_Task brief_: Apart from the pictures, every entry must be retyped exactly.
* * *
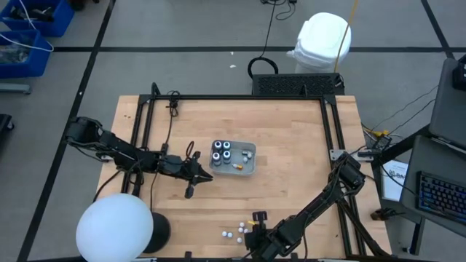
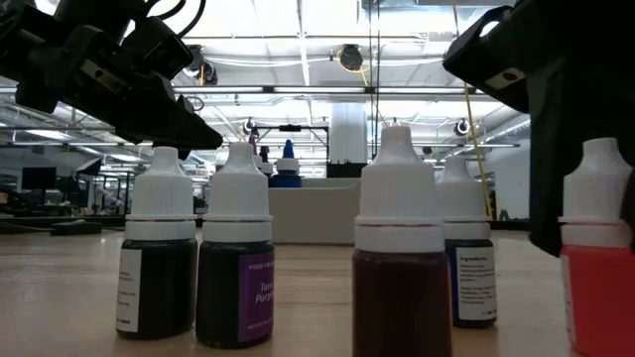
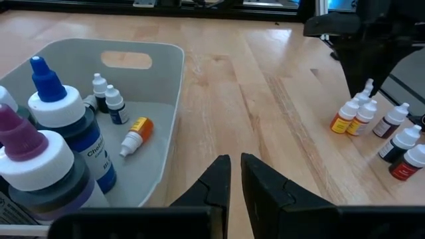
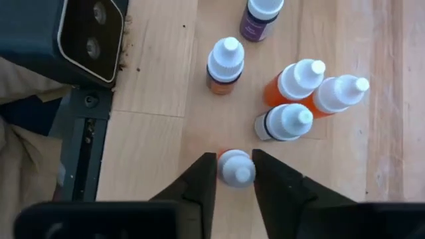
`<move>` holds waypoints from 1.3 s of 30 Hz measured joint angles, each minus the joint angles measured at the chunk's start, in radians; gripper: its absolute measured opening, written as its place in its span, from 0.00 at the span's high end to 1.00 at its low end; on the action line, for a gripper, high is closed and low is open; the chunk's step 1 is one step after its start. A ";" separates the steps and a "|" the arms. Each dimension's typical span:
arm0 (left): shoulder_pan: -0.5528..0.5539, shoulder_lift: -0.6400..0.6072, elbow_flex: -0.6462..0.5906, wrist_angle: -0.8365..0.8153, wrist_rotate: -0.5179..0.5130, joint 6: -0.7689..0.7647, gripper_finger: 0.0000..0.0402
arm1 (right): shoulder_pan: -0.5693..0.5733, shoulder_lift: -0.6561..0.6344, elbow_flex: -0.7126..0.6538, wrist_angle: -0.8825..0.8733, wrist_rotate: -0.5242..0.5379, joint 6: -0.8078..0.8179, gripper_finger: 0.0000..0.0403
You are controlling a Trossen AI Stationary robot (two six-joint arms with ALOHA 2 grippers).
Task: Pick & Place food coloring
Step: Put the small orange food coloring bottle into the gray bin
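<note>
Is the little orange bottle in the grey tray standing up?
No. In the left wrist view the orange bottle lies on its side on the floor of the grey tray, its white cap pointing away from the upright bottles.

In the low view, the small dark dropper bottle with a white cap and a purple label [image 2: 236, 260] carries white print: a tiny line that seems to start "FOOD", then larger letters "Tas" and "Purp", cut off where the label curves away. The blue dropper bottle behind it [image 2: 469, 260] has a white label headed "Ingredients", the rest too fine to read. In the left wrist view, the large blue-capped bottle in the grey tray [image 3: 70, 126] shows only "Cha" and "Bl".
</note>
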 joint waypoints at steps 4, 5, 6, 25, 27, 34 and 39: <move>0.000 0.000 0.000 0.000 0.000 0.000 0.90 | 0.000 0.000 0.000 0.001 0.001 -0.009 0.87; 0.000 0.000 0.000 0.000 0.000 0.000 0.90 | 0.000 0.000 0.000 0.001 0.001 -0.011 0.87; 0.000 0.000 0.000 0.000 0.000 0.000 0.90 | 0.000 0.000 0.000 0.001 -0.001 -0.020 0.87; 0.000 0.000 0.000 0.001 -0.088 0.010 0.90 | -0.164 -0.372 0.001 -0.262 0.347 -0.270 0.86; 0.000 0.000 0.000 0.001 -0.088 0.021 0.90 | -0.213 -0.382 -0.001 -0.262 0.343 -0.339 0.86; 0.000 0.000 0.000 0.001 -0.089 0.026 0.90 | -0.410 -0.384 -0.096 -0.109 0.233 -0.515 0.86; 0.000 0.000 0.000 0.001 -0.102 0.026 0.90 | -0.502 -0.382 -0.211 0.072 0.075 -0.641 0.86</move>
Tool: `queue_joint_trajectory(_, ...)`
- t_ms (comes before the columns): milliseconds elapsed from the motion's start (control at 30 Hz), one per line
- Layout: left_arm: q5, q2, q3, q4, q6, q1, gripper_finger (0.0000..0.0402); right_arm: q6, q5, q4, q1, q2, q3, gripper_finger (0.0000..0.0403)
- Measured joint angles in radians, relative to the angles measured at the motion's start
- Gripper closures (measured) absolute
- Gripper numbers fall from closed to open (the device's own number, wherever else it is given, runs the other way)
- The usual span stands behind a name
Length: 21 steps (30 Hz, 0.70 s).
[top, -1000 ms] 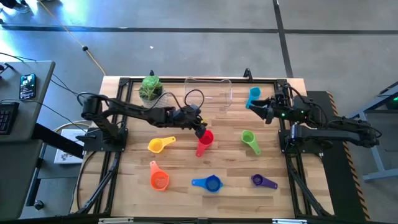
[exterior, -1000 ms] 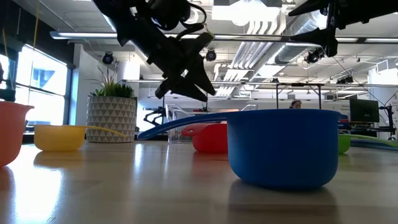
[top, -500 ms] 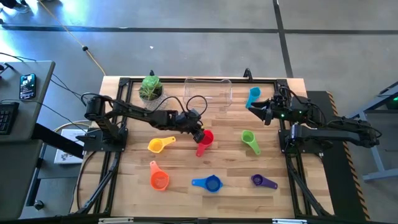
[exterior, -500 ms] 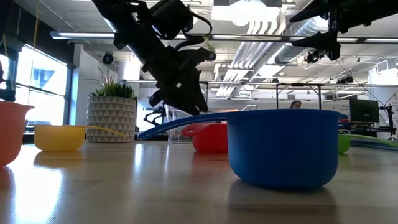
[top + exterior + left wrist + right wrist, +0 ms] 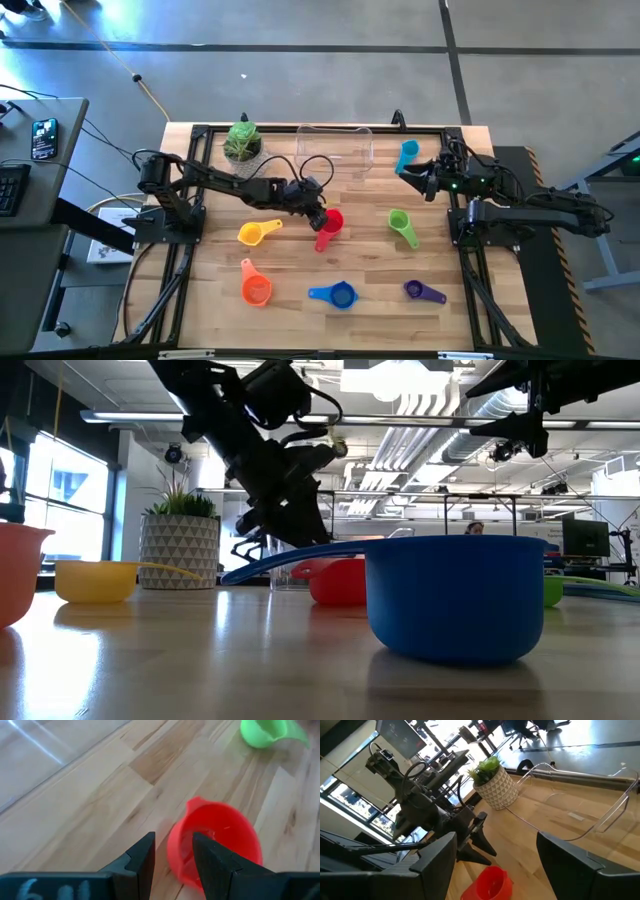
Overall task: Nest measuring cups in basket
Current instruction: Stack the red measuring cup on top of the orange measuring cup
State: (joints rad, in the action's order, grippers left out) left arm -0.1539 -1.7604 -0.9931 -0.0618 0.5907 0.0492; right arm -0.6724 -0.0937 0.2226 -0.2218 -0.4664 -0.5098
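The red cup [image 5: 329,225] stands upright on its base mid-table, handle toward the near edge. My left gripper [image 5: 319,212] is open and low over the red cup's [image 5: 220,845] left rim. The light blue cup [image 5: 407,153] lies by the far right edge, just beyond my open right gripper [image 5: 416,178], which hovers apart from it. The clear basket [image 5: 335,146] stands at the far edge. Yellow [image 5: 252,233], orange [image 5: 256,288], blue [image 5: 338,294], purple [image 5: 422,291] and green [image 5: 402,226] cups lie scattered on the table. My left gripper [image 5: 172,855] comes from above and slants down over the red cup's rim [image 5: 175,847] on the side away from the handle. One finger [image 5: 212,857] shows over the bowl, the other [image 5: 142,857] outside the wall. I cannot tell whether either touches it. The cup sits on the table.
A whitish pot with a green plant [image 5: 241,140] stands at the far edge, left of the basket. In the low view the blue cup [image 5: 450,600] fills the foreground, with the red cup [image 5: 338,582] behind it. Bare wood lies between the cups.
My left gripper has come down toward the red cup and shifted slightly toward the table's left, its fingertips now at the cup's rim. The red cup and the other cups have stayed where they were. The right arm has kept still.
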Motion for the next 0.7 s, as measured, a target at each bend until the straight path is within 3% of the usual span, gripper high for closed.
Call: queue_joint_trajectory(700, 0.023, -0.094, 0.0, 0.042, 0.036, -0.002, 0.0282, 0.0, 0.0, 0.003, 0.0, 0.0, 0.0, 0.0137)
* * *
_Solved problem_:
`<move>` holds waypoints from 1.3 s of 30 Hz measured joint angles, each minus the joint angles measured at the chunk's start, in radians; gripper: its absolute measured opening, written as its place in its span, from 0.00 at the span's high end to 1.00 at its low end; on the action line, for a gripper, high is closed and low is open; the chunk's step 1 is one step after its start. A ";" separates the steps and a "|" the arms. Each dimension's typical span:
arm0 (left): shoulder_pan: -0.5528..0.5539, shoulder_lift: -0.6400..0.6072, elbow_flex: -0.6462..0.5906, wrist_angle: -0.8365..0.8153, wrist_rotate: -0.5179..0.5130, joint 6: -0.7689..0.7647, gripper_finger: 0.0000..0.0402
arm1 (right): shoulder_pan: -0.5693..0.5733, shoulder_lift: -0.6561..0.6344, elbow_flex: -0.7126..0.6538, wrist_angle: -0.8825..0.8733, wrist_rotate: -0.5242..0.5379, joint 6: -0.8078..0.8179, gripper_finger: 0.0000..0.0403
You are controlling a Trossen AI Stationary robot (two six-joint arms with ALOHA 2 grippers).
Task: Pick & Place food coloring
Step: Put the small orange food coloring bottle into the gray bin
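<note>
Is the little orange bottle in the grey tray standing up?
No. In the left wrist view the orange bottle lies on its side on the floor of the grey tray, its white cap pointing away from the upright bottles.

In the low view, the small dark dropper bottle with a white cap and a purple label [image 2: 236, 260] carries white print: a tiny line that seems to start "FOOD", then larger letters "Tas" and "Purp", cut off where the label curves away. The blue dropper bottle behind it [image 2: 469, 260] has a white label headed "Ingredients", the rest too fine to read. In the left wrist view, the large blue-capped bottle in the grey tray [image 3: 70, 126] shows only "Cha" and "Bl".
</note>
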 joint waypoints at steps 4, 5, 6, 25, 27, 34 and 39: <move>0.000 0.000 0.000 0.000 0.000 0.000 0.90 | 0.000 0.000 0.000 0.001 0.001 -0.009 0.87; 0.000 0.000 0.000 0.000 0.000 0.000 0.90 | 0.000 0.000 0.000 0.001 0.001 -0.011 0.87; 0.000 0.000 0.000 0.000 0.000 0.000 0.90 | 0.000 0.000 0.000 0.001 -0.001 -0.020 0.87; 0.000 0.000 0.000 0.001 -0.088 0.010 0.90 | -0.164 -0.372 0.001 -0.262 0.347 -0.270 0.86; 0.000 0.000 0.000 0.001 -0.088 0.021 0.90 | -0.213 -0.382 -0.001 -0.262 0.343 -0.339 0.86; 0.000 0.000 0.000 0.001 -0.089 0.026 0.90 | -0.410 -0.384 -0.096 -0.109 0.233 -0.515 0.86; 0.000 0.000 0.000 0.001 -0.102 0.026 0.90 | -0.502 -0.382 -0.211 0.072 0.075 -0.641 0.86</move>
Tool: `queue_joint_trajectory(_, ...)`
- t_ms (comes before the columns): milliseconds elapsed from the motion's start (control at 30 Hz), one per line
- Layout: left_arm: q5, q2, q3, q4, q6, q1, gripper_finger (0.0000..0.0402); right_arm: q6, q5, q4, q1, q2, q3, gripper_finger (0.0000..0.0403)
- Measured joint angles in radians, relative to the angles measured at the motion's start
- Gripper closures (measured) absolute
- Gripper numbers fall from closed to open (the device's own number, wherever else it is given, runs the other way)
- The usual span stands behind a name
Length: 21 steps (30 Hz, 0.70 s).
[top, -1000 ms] 
[exterior, -1000 ms] 
[top, -500 ms] 
[exterior, -500 ms] 
[top + exterior + left wrist + right wrist, +0 ms] 
Overall task: Nest measuring cups in basket
Current instruction: Stack the red measuring cup on top of the orange measuring cup
State: (joints rad, in the action's order, grippers left out) left arm -0.1539 -1.7604 -0.9931 -0.0618 0.5907 0.0492; right arm -0.6724 -0.0937 0.2226 -0.2218 -0.4664 -0.5098
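The red cup [image 5: 329,225] stands upright on its base mid-table, handle toward the near edge. My left gripper [image 5: 319,212] is open and low over the red cup's [image 5: 220,845] left rim. The light blue cup [image 5: 407,153] lies by the far right edge, just beyond my open right gripper [image 5: 416,178], which hovers apart from it. The clear basket [image 5: 335,146] stands at the far edge. Yellow [image 5: 252,233], orange [image 5: 256,288], blue [image 5: 338,294], purple [image 5: 422,291] and green [image 5: 402,226] cups lie scattered on the table. My left gripper [image 5: 172,855] comes from above and slants down over the red cup's rim [image 5: 175,847] on the side away from the handle. One finger [image 5: 212,857] shows over the bowl, the other [image 5: 142,857] outside the wall. I cannot tell whether either touches it. The cup sits on the table.
A whitish pot with a green plant [image 5: 241,140] stands at the far edge, left of the basket. In the low view the blue cup [image 5: 450,600] fills the foreground, with the red cup [image 5: 338,582] behind it. Bare wood lies between the cups.
My left gripper has come down toward the red cup and shifted slightly toward the table's left, its fingertips now at the cup's rim. The red cup and the other cups have stayed where they were. The right arm has kept still.
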Motion for the next 0.7 s, as measured, a target at each bend until the straight path is within 3% of the usual span, gripper high for closed.
Call: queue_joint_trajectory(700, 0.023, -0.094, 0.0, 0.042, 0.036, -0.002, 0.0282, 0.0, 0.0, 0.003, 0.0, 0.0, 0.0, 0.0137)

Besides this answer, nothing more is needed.